What you need to do >> Would you copy out each line of the records below that includes the word "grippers"?

Available records >>

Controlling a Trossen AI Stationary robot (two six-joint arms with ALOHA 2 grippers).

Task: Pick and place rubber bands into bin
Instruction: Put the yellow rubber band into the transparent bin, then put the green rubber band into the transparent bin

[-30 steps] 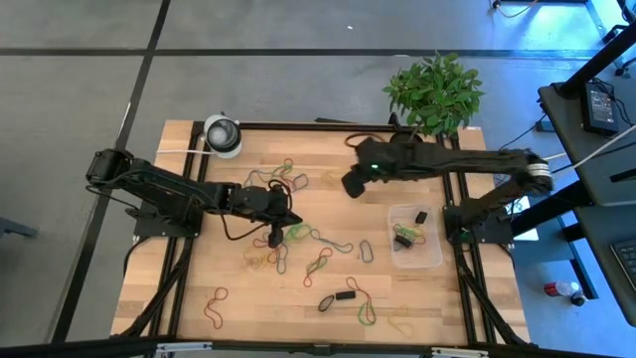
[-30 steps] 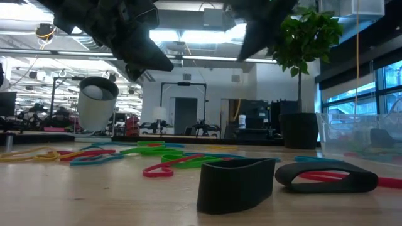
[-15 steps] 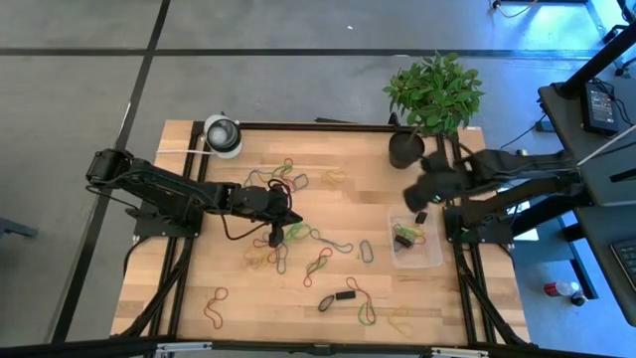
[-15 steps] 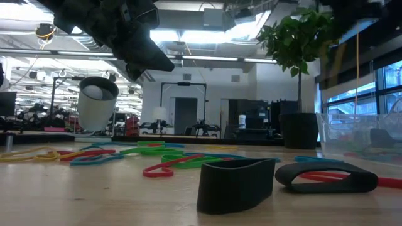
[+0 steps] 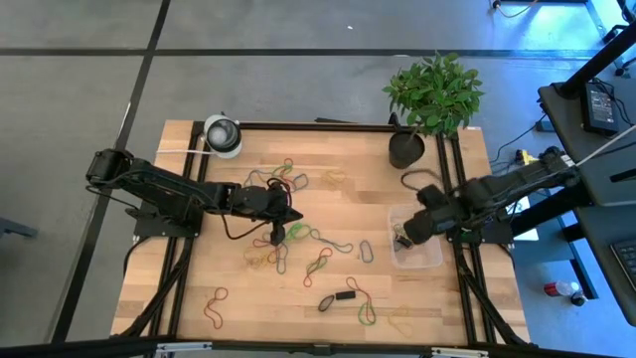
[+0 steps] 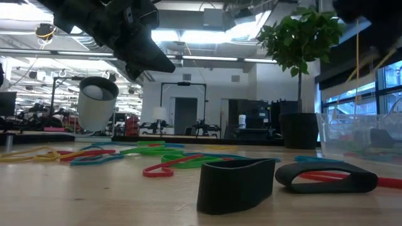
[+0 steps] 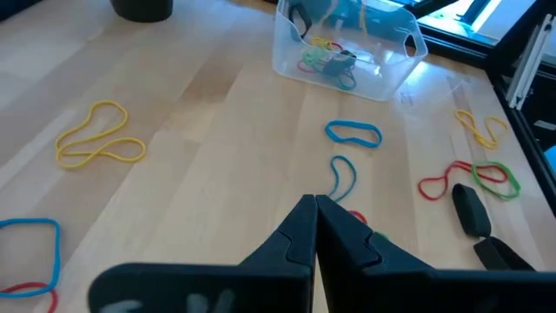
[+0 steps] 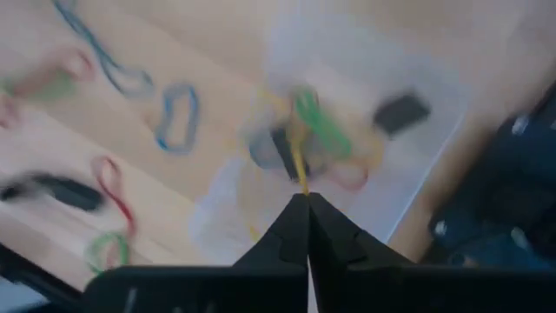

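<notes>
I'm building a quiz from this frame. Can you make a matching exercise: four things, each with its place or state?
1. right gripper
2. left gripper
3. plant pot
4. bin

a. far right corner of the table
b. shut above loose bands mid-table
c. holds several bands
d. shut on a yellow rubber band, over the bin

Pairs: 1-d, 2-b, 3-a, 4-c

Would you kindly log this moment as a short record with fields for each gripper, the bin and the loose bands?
left gripper: fingers shut, over the scattered bands at the table's middle
right gripper: fingers shut on a thin yellow rubber band, above the bin
bin: small clear plastic container at the table's right side, already holding several bands
loose bands: thin coloured elastic loops spread over the wooden table
other items: black plant pot, white-and-grey roll
</notes>
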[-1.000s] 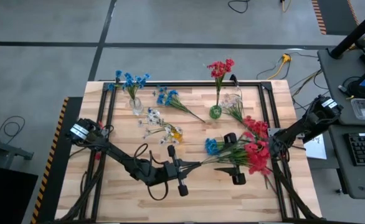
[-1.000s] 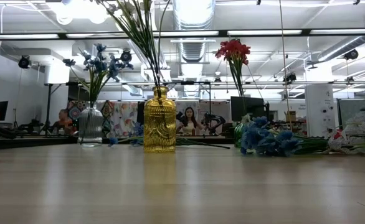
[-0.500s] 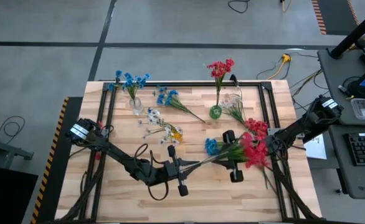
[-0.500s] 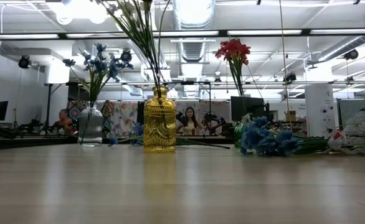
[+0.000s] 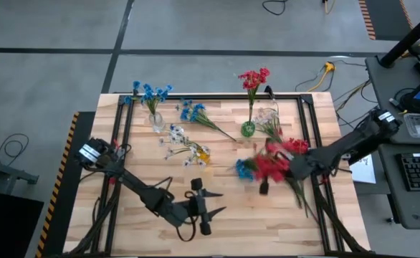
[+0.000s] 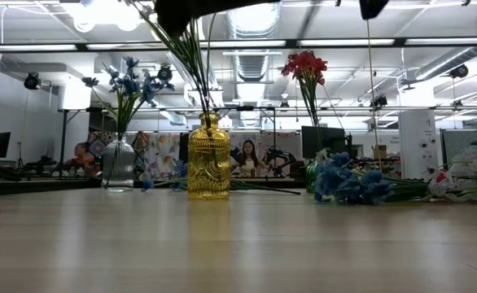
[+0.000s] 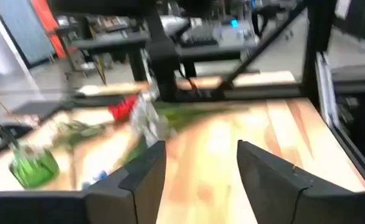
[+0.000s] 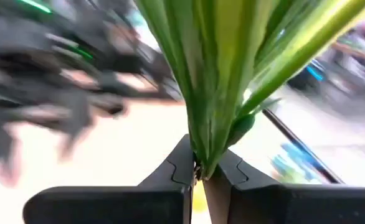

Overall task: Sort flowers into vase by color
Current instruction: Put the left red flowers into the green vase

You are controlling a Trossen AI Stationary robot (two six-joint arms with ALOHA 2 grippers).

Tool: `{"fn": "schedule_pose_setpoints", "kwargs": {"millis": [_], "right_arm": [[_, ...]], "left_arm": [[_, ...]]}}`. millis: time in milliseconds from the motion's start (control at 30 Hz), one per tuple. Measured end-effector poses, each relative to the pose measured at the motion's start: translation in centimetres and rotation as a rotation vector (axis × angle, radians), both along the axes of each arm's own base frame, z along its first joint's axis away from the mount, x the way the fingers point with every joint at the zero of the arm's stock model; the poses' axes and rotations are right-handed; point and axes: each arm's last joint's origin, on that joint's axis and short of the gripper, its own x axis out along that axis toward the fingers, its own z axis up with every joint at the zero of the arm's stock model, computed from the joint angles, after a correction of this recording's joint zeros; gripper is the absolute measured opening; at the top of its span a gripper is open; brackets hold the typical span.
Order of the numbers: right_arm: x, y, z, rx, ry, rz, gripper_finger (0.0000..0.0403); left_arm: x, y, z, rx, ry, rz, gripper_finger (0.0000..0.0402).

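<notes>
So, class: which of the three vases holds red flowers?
The green vase, at the table's far side right of centre. The clear vase holds blue flowers; the yellow vase holds white ones.

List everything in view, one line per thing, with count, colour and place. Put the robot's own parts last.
Table: one, light wood, centre of the high view.
Clear vase: one, holds blue flowers, far left of the table.
Green vase: one, holds red flowers, far middle.
Yellow vase: one, holds white flowers, centre-left.
Loose blue sprig: one, lying between the clear and green vases.
White sprig: one, lying right of the green vase.
Held bunch: red and blue blossoms, green stems, lifted right of centre.
Left gripper: dark, open, empty, near edge.
Right gripper: dark, shut on the held bunch's stems.
</notes>
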Motion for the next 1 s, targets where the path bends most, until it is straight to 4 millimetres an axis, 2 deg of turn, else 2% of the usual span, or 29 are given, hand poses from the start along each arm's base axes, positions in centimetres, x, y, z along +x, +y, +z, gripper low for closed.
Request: {"fn": "schedule_pose_setpoints", "kwargs": {"millis": [200, 467, 600, 733, 1000], "right_arm": [[-0.6, -4.3, 2.8, -0.044, 0.265, -0.316, 0.0013], [-1.6, -10.0, 4.1, -0.044, 0.276, -0.521, 0.0013], [-2.0, -12.2, 4.2, -0.002, 0.274, -0.560, 0.0013], [-1.7, -13.8, 4.2, 0.039, 0.260, -0.522, 0.0013], [-1.0, -15.2, 3.0, 0.036, 0.241, -0.511, 0.0013]], "left_arm": [[-0.7, -0.7, -0.8, -0.013, 0.066, -0.012, 0.0185], [-0.8, -0.7, -0.9, -0.006, 0.078, -0.011, 0.0174], [-0.8, -0.7, -1.0, -0.003, 0.082, -0.011, 0.0172], [-0.8, -0.7, -1.0, -0.003, 0.083, -0.011, 0.0171], [-0.8, -0.7, -1.0, 0.000, 0.087, -0.011, 0.0171]]}}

Exercise answer >>
Controlling a Trossen AI Stationary robot (two six-joint arms with ALOHA 2 grippers).
You are controlling a Trossen AI Stationary robot (two six-joint arms with ALOHA 2 grippers).

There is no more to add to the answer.